- Exercise aim
Please output every line of the material as it stands, without the pictures.

- Supplied information
::::::::::
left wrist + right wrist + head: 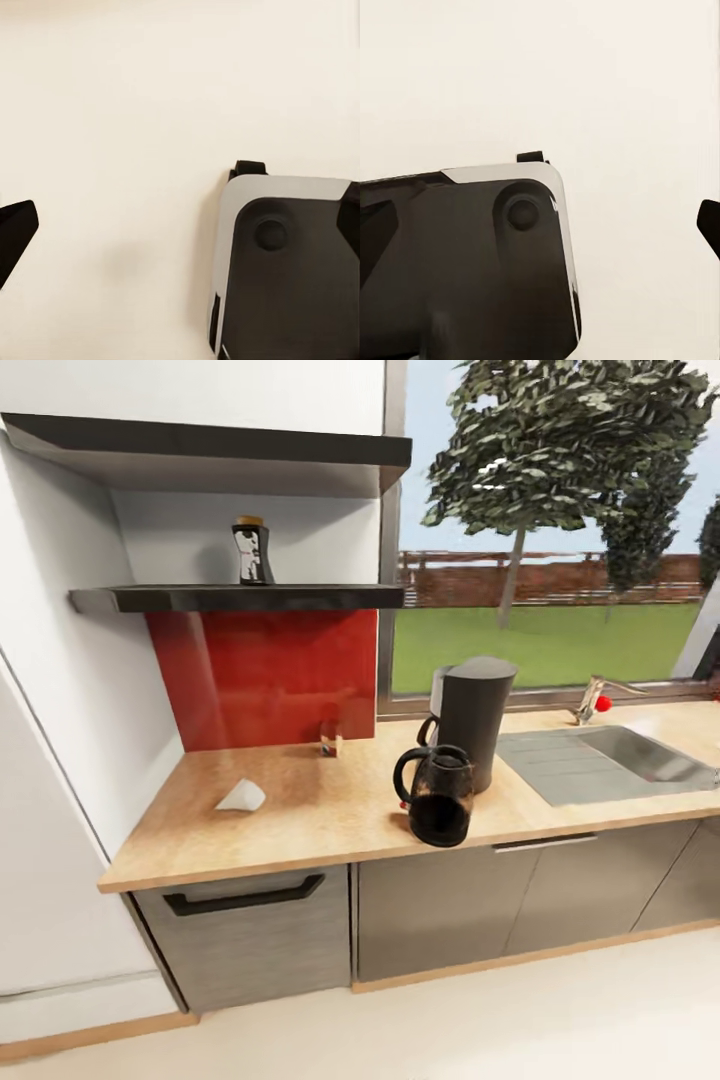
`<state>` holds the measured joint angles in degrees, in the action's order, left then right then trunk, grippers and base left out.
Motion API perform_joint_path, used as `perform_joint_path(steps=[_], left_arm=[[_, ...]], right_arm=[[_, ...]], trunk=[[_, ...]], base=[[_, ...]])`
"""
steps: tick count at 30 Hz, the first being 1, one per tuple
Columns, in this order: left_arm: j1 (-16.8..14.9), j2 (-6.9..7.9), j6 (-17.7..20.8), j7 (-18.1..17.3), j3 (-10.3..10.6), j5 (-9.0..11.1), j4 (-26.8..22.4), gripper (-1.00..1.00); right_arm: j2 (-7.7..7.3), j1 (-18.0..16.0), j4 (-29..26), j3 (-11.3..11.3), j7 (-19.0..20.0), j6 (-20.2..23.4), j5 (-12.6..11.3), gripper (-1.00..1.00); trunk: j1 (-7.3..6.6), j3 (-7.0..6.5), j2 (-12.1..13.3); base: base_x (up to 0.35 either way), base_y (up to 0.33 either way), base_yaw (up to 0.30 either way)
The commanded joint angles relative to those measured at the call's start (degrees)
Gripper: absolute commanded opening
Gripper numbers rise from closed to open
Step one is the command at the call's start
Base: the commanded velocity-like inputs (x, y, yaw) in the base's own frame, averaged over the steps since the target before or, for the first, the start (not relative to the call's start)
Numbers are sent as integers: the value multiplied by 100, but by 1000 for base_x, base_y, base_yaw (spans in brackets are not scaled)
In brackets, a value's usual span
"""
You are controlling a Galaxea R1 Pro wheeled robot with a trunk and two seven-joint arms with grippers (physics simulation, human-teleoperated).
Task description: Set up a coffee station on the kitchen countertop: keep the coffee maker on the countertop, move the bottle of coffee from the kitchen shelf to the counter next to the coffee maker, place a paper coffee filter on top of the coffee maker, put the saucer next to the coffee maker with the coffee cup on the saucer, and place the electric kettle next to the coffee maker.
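The dark coffee maker (472,720) stands on the tan countertop (320,815) left of the sink. The brown-glass electric kettle (440,802) sits just in front of it, near the counter's front edge. An off-white paper coffee filter (242,796) lies on the counter's left part. The bottle of coffee (251,550) with a yellow cap stands on the dark kitchen shelf (230,598) above. The saucer and the coffee cup are out of view. My left gripper (180,225) and right gripper (540,225) hang open over the pale floor, with nothing between their fingers.
A steel sink (610,760) with a faucet (592,703) fills the counter's right part. A small brown item (330,740) stands against the red backsplash. A white wall bounds the counter at the left. My grey-black base (292,270) shows under both wrists.
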<state>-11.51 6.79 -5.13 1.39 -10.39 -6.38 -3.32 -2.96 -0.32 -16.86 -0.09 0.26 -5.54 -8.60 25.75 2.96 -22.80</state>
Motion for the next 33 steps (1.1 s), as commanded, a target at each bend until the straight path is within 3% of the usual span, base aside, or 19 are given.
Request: perform_joint_path(steps=[1,18,33], left_arm=[[3,-1,-23,16,-42,-62,7,100],[17,-18,-43,19,-42,-74,-10,100],[17,-12,-79,19,-42,-74,-23,100]], right_arm=[[2,-3,0,1,2,-17,-45,100],[5,-3,-3,1,-8,-17,-45,100],[15,-3,-5,20,-13,-31,-25,100]], trunk=[[3,12,-12],[3,12,-12],[3,12,-12]], base=[[0,0,-231],[0,0,-212],[0,0,-19]])
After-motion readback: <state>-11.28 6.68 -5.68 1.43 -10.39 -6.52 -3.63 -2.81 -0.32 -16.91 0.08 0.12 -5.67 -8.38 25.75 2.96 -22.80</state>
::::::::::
- Answer section
left wrist + right wrist + head: 
`<state>` holds the measured joint angles in degrees, in the action's order, left then right then trunk, grippers and base left out.
Motion API perform_joint_path, used as `perform_joint_path(steps=[_], left_arm=[[_, ...]], right_arm=[[_, ...]], trunk=[[_, ...]], base=[[_, ...]])`
"""
steps: tick count at 30 Hz, the first being 1, one per tuple
Columns, in this order: left_arm: j1 (-16.8..14.9), j2 (-6.9..7.9), j6 (-17.7..20.8), j7 (-18.1..17.3), j3 (-10.3..10.6), j5 (-9.0..11.1), j4 (-26.8..22.4), gripper (-1.00..1.00); right_arm: j2 (-7.7..7.3), j1 (-18.0..16.0), j4 (-29..26), j3 (-11.3..11.3), j7 (-19.0..20.0), j6 (-20.2..23.4), j5 (-12.6..11.3), gripper (-1.00..1.00); trunk: j1 (-7.3..6.6), j3 (-7.0..6.5), j2 (-12.1..13.3); base: base_x (up to 0.35 either way), base_y (up to 0.33 either way), base_yaw (up to 0.30 either way)
The commanded joint angles relative to those measured at the call's start (degrees)
Gripper: absolute commanded opening
Gripper numbers rise from closed to open
Step one is the command at the call's start
Base: the commanded velocity-like inputs (x, y, yaw) in the base's own frame, averaged over the steps since the target before or, for the first, the start (not relative to the call's start)
Numbers are sent as integers: the value multiplied by 100, but by 1000 for base_x, base_y, base_yaw (spans in brackets are not scaled)
In brackets, a value's usual span
"""
You are controlling a Galaxea R1 Pro wheeled robot with a trunk and two seven-joint arms with grippers (physics simulation, human-teleoperated).
Task description: Set up a coffee station on the kitchen countertop: keep the coffee maker on the countertop, move the bottle of coffee from the kitchen shelf to the counter next to the coffee maker, place a paper coffee filter on top of the coffee maker, put the saucer next to the coffee maker with the coffee cup on the saucer, and place the electric kettle next to the coffee maker.
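The dark coffee maker (472,720) stands on the tan countertop (320,815) left of the sink. The brown-glass electric kettle (440,802) sits just in front of it, near the counter's front edge. An off-white paper coffee filter (242,796) lies on the counter's left part. The bottle of coffee (251,550) with a yellow cap stands on the dark kitchen shelf (230,598) above. The saucer and the coffee cup are out of view. My left gripper (180,225) and right gripper (540,225) hang open over the pale floor, with nothing between their fingers.
A steel sink (610,760) with a faucet (592,703) fills the counter's right part. A small brown item (330,740) stands against the red backsplash. A white wall bounds the counter at the left. My grey-black base (292,270) shows under both wrists.
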<state>-11.51 6.79 -5.13 1.39 -10.39 -6.38 -3.32 -2.96 -0.32 -16.86 -0.09 0.26 -5.54 -8.60 25.75 2.96 -22.80</state>
Motion for the next 33 steps (1.1 s), as commanded, a target at each bend until the straight path is within 3% of the usual span, base aside, or 19 are given.
Request: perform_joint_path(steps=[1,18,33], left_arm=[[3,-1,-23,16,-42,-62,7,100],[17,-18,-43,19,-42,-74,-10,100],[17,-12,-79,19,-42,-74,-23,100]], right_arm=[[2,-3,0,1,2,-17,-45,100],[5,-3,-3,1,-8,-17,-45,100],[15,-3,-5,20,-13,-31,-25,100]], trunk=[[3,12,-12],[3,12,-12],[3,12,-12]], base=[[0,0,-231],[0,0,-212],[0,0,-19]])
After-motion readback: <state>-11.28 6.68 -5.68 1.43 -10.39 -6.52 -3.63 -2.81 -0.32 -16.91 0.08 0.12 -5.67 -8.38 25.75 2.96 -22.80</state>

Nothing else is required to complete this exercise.